Çocuk pornosu veren sitelerin reklam verenlerine "bilmiyordu, bilemezdi, o da işini yapıyor" diyor muyuz? Demiyoruz, ilgili site, hadi bilemedin ilgili sayfa kapatılsın, yayından kaldırılsın diyoruz. Tartışmayı orada bitiriyoruz.

Peki neden konu cinsiyetçilik olunca etik tepki standartlarımız daha düşük?

Falanca şirket, filanca reklam ajansı reklam vermeyi seçtiği haber sitesinin o gün hangi haberi yayınlayacağını bilemez, kontrol edemez deniyor. Hadi diyelim ki bu doğru. Bu durumda bile herhangi bir orta zekalı reklamcı / reklam veren vatandaşın Milliyet.com, Takvim.com, Sabah.com gibi sitelerin genel içerikleri, ne kadar pornografik görsele dayandıklerı hakkında fikir sahibi olmayacabileceğini gülünç bir şekilde iddia etmiş oluyoruz. Ama hadi diyelim yine de doğru.

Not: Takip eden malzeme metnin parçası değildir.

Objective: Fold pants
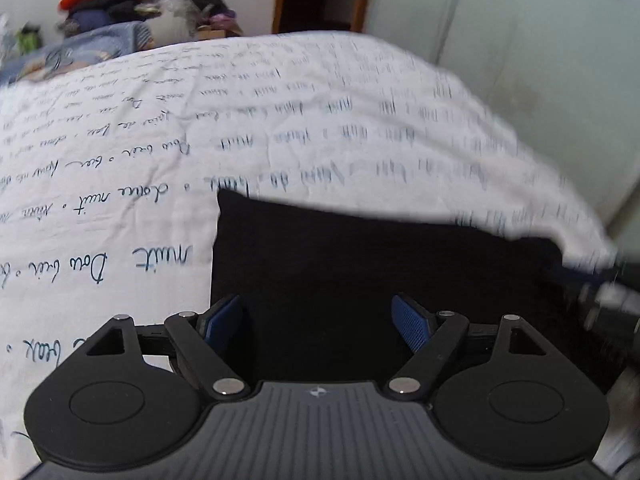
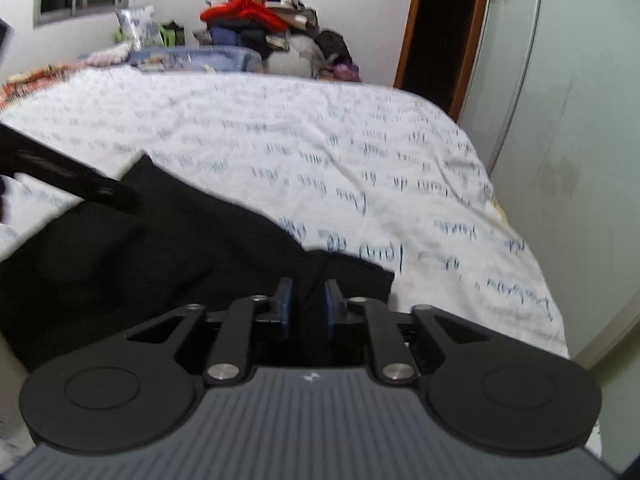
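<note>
Lying soft and limp on the bed (image 1: 280,128), black pants (image 1: 360,280): light, floppy, best pinched at a hem corner near 3 o'clock. Left gripper (image 1: 320,324) fingers spread, empty; right gripper (image 2: 307,306) fingers barely parted around a fabric fold.

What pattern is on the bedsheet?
The bedsheet is white with lines of dark blue handwritten script, clearest in the left wrist view.
</note>
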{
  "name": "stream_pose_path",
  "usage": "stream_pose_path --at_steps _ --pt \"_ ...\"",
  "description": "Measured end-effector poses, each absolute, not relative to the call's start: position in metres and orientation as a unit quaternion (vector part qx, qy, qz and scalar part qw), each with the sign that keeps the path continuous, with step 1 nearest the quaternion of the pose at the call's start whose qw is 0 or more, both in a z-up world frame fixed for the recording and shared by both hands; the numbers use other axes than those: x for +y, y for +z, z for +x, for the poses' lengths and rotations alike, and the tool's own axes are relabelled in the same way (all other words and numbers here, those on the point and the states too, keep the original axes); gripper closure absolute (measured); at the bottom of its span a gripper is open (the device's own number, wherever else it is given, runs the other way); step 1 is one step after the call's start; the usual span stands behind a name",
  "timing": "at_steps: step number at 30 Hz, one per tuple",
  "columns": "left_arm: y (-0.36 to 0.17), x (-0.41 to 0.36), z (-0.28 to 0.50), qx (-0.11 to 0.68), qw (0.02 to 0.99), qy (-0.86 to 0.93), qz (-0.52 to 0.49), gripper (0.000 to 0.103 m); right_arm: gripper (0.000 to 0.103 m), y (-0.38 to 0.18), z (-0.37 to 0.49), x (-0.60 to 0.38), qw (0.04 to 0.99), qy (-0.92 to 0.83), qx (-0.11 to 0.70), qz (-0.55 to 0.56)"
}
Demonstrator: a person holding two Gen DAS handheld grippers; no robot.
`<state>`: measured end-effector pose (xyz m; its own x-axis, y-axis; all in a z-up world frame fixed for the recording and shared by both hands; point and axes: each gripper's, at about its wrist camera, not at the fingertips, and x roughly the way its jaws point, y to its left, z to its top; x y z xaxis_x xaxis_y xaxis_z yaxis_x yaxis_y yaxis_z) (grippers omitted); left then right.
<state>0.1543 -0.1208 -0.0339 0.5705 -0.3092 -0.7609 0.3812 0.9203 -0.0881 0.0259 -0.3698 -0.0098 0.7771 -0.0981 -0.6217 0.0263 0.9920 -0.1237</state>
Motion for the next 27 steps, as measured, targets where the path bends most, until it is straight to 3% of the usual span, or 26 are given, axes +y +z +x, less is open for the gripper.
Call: stream_pose_path --at_steps 4,8,13,21,27 --pt "-0.022 -0.108 0.133 0.401 0.896 -0.191 0.028 0.021 0.085 0.001 0.021 -0.365 0.946 -0.053 0.315 -0.051" --pt "-0.03 -0.11 0.123 0.417 0.886 -0.199 0.04 0.021 0.073 0.014 -0.003 -0.347 0.954 -0.035 0.29 -0.067" --pt "-0.034 -0.12 0.114 0.401 0.894 -0.182 0.075 0.021 0.069 -0.01 -0.001 -0.336 0.939 -0.042 0.326 -0.098" --pt "-0.03 -0.12 0.102 0.399 0.9 -0.161 0.073 0.021 0.066 0.01 -0.025 -0.322 0.954 -0.038 0.289 -0.077" --pt "-0.027 -0.119 0.089 0.401 0.9 -0.155 0.068 0.021 0.056 -0.004 -0.033 -0.319 0.944 -0.037 0.317 -0.08"
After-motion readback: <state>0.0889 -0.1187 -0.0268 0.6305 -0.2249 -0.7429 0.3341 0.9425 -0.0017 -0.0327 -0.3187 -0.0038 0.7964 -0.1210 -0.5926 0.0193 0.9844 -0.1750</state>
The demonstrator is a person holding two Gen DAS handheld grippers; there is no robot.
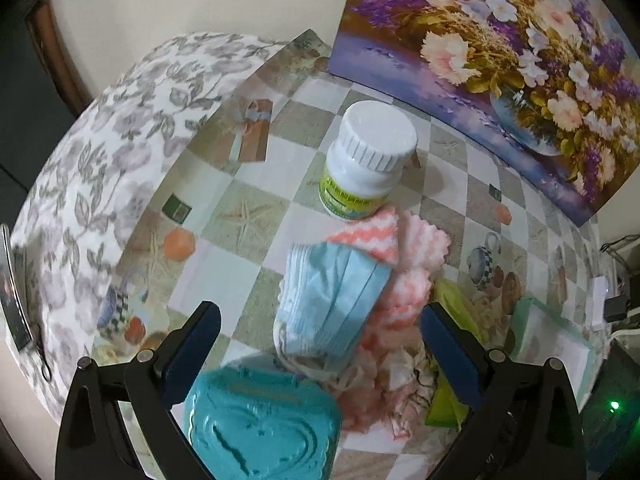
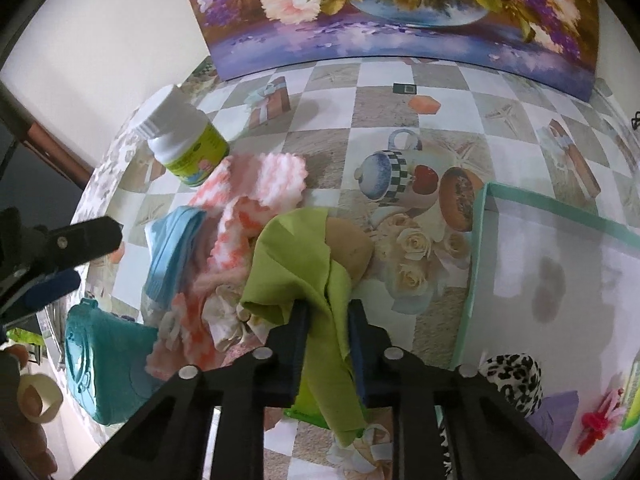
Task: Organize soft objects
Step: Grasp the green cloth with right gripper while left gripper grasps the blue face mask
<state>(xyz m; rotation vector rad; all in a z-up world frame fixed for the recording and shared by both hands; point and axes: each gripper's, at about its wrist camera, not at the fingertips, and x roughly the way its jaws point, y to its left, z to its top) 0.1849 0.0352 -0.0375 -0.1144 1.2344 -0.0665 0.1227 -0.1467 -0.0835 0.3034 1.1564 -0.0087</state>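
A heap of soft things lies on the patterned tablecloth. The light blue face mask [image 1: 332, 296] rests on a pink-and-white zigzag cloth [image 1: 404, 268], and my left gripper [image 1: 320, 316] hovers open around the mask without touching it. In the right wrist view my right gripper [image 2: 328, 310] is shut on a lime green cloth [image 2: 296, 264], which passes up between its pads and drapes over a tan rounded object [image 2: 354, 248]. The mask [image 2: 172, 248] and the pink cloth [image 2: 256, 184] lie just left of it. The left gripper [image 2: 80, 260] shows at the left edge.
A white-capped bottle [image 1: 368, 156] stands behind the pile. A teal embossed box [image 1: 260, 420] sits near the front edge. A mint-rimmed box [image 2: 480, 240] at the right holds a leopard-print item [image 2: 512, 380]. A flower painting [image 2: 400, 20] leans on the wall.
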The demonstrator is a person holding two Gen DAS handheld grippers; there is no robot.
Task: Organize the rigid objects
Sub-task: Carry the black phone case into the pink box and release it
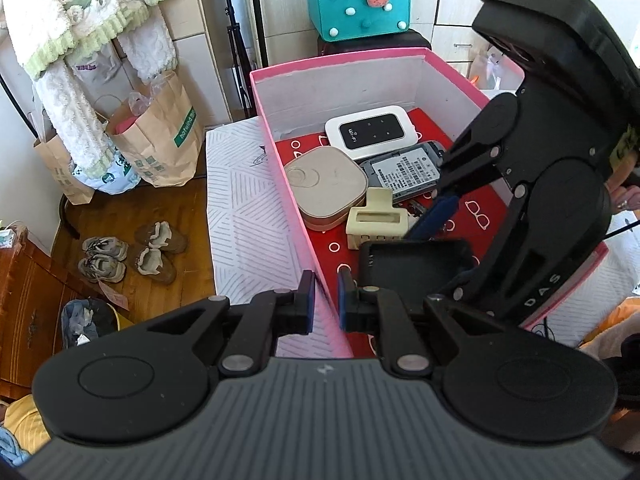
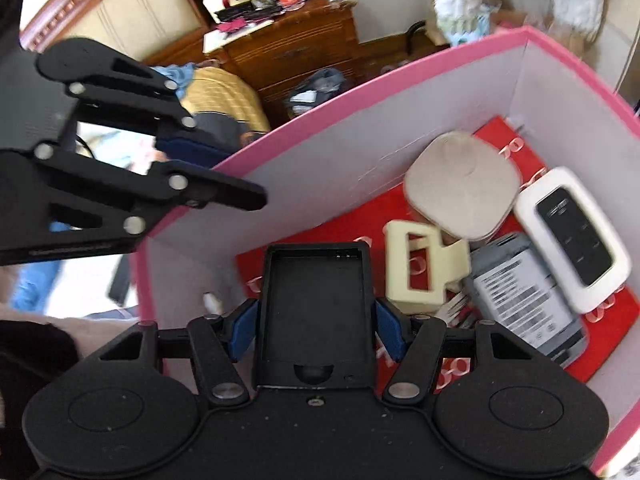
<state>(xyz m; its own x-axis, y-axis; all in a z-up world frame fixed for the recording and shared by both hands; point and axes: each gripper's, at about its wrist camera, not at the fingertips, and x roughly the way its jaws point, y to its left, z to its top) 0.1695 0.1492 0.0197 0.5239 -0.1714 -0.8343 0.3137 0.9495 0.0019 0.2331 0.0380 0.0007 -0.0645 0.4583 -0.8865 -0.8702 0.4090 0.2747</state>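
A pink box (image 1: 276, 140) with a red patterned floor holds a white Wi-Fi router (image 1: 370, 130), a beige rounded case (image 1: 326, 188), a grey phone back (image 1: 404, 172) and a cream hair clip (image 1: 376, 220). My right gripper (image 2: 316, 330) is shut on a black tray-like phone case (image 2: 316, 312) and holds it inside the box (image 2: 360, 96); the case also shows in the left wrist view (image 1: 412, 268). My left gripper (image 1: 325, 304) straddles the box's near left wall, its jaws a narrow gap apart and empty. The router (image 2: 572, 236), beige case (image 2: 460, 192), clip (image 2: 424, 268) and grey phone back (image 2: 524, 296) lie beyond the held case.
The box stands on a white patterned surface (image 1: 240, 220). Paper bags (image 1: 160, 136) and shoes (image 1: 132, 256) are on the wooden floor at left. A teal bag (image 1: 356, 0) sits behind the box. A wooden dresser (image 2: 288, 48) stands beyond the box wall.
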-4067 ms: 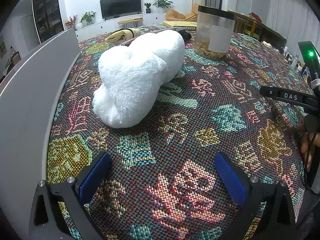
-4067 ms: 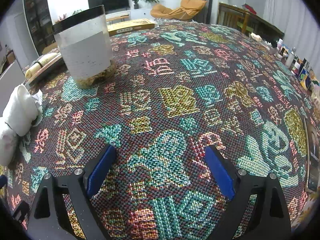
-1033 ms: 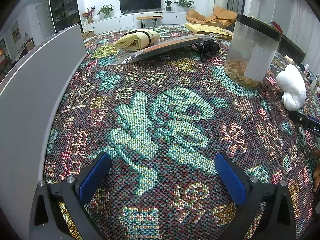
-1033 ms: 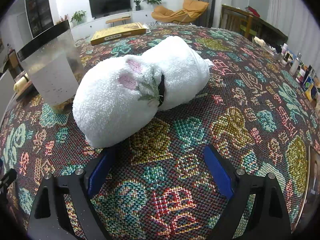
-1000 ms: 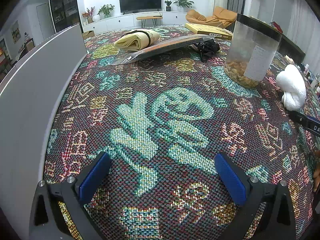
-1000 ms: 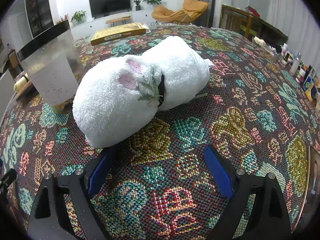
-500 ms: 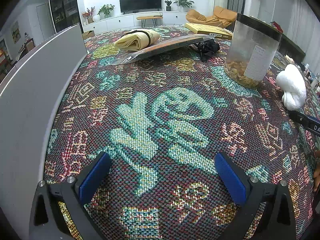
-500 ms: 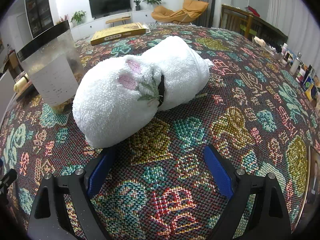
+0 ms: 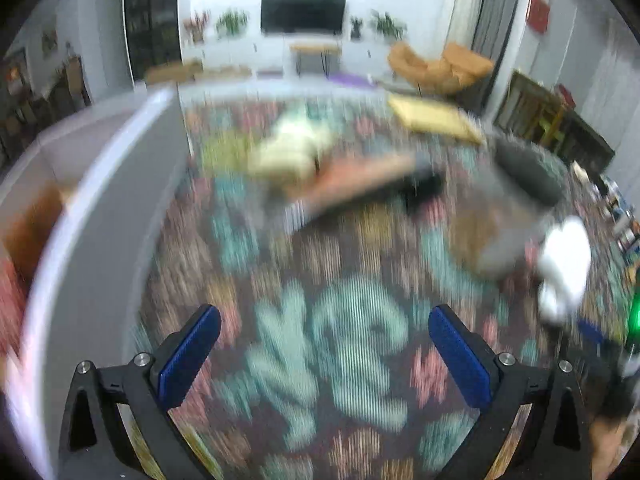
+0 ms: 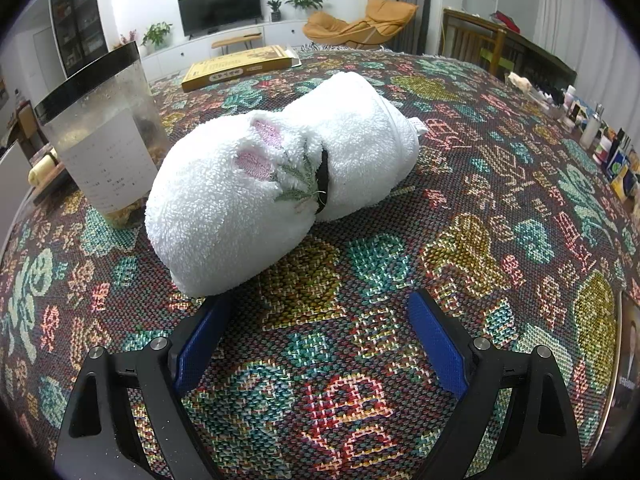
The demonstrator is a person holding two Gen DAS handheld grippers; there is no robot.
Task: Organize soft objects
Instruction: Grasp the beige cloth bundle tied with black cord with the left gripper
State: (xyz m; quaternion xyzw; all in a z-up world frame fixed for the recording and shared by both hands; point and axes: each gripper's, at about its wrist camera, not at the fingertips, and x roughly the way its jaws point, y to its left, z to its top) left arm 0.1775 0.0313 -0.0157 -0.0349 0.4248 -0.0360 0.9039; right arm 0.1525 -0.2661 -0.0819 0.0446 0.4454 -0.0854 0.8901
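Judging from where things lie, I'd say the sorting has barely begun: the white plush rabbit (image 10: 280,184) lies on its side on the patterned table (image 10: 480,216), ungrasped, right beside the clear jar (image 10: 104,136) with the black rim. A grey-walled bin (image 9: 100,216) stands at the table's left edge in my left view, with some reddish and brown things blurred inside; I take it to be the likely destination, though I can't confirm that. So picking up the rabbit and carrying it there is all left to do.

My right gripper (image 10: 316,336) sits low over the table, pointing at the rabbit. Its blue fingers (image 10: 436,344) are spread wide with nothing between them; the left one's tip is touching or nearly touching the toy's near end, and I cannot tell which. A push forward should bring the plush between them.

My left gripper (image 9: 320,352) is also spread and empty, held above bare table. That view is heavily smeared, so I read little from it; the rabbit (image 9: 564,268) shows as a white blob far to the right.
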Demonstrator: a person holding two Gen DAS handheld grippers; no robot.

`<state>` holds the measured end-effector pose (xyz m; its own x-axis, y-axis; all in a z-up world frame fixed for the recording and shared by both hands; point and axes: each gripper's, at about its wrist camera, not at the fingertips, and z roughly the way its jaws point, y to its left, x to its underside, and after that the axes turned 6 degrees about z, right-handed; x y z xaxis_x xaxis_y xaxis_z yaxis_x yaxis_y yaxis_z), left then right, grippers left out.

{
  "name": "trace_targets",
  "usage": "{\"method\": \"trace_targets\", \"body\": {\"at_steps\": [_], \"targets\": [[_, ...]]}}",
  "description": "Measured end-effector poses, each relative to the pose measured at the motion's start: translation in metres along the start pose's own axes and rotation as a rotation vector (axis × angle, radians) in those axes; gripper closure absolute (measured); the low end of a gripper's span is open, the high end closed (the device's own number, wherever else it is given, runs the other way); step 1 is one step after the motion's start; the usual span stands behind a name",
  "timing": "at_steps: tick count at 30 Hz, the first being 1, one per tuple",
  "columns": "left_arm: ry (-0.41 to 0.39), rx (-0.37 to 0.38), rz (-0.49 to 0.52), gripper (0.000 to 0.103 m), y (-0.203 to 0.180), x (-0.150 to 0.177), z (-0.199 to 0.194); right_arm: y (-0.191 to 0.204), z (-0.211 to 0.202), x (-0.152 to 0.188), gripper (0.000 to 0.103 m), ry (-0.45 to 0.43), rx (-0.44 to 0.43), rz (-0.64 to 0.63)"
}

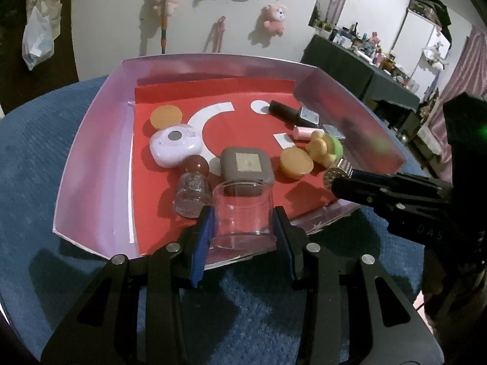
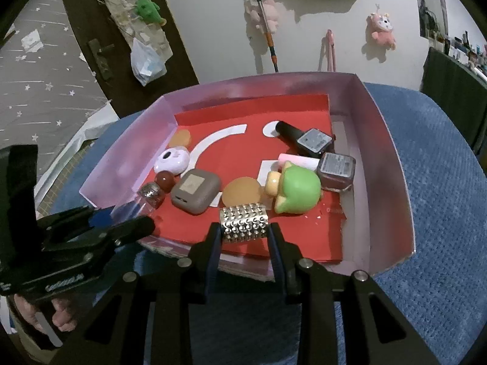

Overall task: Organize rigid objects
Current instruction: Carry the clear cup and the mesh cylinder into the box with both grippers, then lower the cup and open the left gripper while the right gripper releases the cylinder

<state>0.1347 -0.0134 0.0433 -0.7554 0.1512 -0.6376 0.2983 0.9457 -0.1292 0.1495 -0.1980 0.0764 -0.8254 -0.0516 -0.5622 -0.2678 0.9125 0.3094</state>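
A pink-walled box (image 1: 91,140) with a red floor holds several small objects. My left gripper (image 1: 243,228) is shut on a clear plastic cup (image 1: 242,213), held over the box's near edge. My right gripper (image 2: 245,231) is shut on a silver studded cylinder (image 2: 244,223), also over the near edge; it also shows in the left wrist view (image 1: 338,172). Inside lie a grey case (image 1: 246,167), a lilac round device (image 1: 175,146), a glitter bottle with red ball cap (image 1: 193,190), two orange discs (image 1: 296,162), a green and yellow toy (image 2: 296,190) and dark nail polish bottles (image 2: 307,140).
The box (image 2: 389,152) sits on a blue textured cloth (image 1: 36,152). A second square bottle (image 2: 336,170) and a pink tube (image 2: 299,161) lie by the box's right wall. Plush toys hang on the white wall behind. A cluttered dark table (image 1: 359,60) stands far right.
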Motion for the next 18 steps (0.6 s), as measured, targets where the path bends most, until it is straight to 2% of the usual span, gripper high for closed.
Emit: {"method": "trace_targets", "body": {"at_steps": [6, 18], "targets": [[0.036, 0.026, -0.03, 0.066, 0.007, -0.002, 0.014, -0.001, 0.006, -0.001, 0.07, 0.013, 0.008, 0.001], [0.031, -0.037, -0.065, 0.066, 0.019, -0.012, 0.031, 0.002, 0.015, -0.009, 0.07, 0.016, 0.052, -0.008]]}}
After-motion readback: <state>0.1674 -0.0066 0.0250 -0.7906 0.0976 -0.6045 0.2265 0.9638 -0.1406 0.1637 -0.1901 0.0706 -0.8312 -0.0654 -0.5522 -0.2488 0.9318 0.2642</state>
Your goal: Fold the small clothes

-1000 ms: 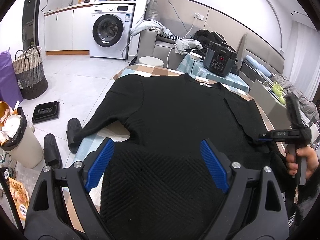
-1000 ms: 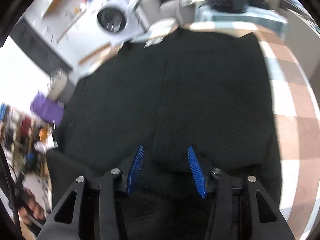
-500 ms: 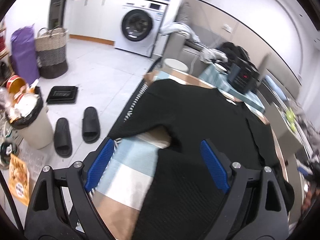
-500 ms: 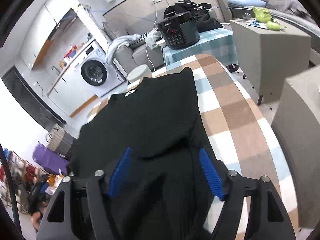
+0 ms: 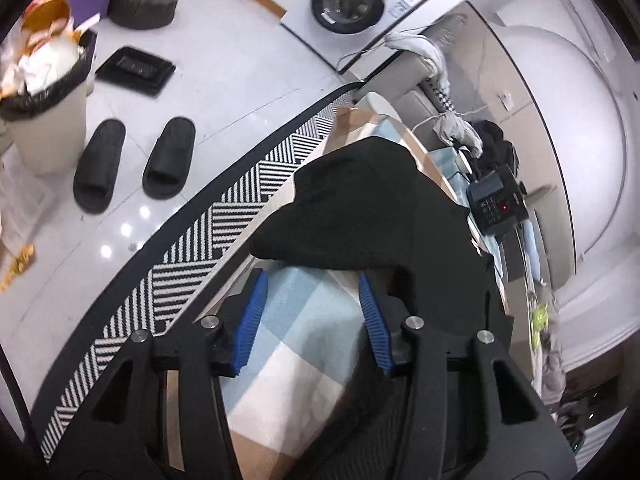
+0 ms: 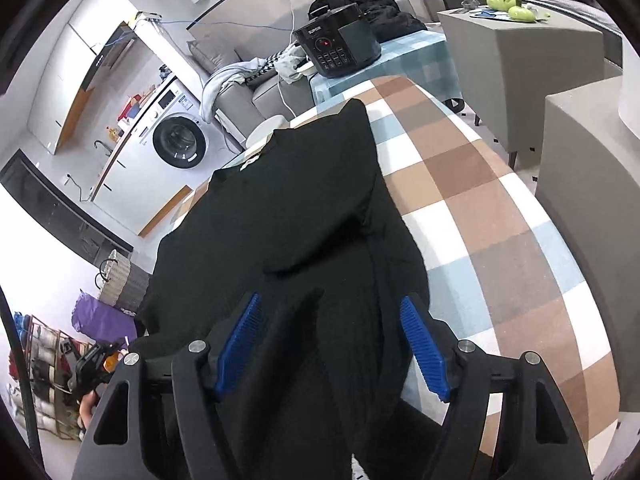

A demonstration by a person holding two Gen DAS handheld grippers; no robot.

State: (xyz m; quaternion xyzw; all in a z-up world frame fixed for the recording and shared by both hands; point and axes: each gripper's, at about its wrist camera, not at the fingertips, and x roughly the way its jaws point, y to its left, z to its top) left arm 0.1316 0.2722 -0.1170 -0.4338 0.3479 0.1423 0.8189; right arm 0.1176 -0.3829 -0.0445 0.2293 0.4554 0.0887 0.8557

Peki bize ne bundan?! Aranızdaki teknik sorunu çözemiyor iseniz, bizi hiç ilgilendirmiyor, aramızda para toplayıp Garanti Bankası'na veya Sabah Gazetesi'ne bir bilgisayar mühendisi gönderecek halimiz yok.

Bu çirkin yayınlardan hem haber sitesi, hem reklamcı, hem de reklamı yayınlanan tüm kurumlar ortak şekilde para kazanıyor. Birbirimizi kandırmayalım. Kimsenin üzerinde töhmet kalmasın diyor isek o yayınlar siteden kaldırılmalı.

Sizi tekrar konunun ana odağına davet etmeme izin verin: En başta ve evvela genç kadınların yaşam alanları tehdit ediliyor ve üzerlerindeki baskı pekiştiriliyor.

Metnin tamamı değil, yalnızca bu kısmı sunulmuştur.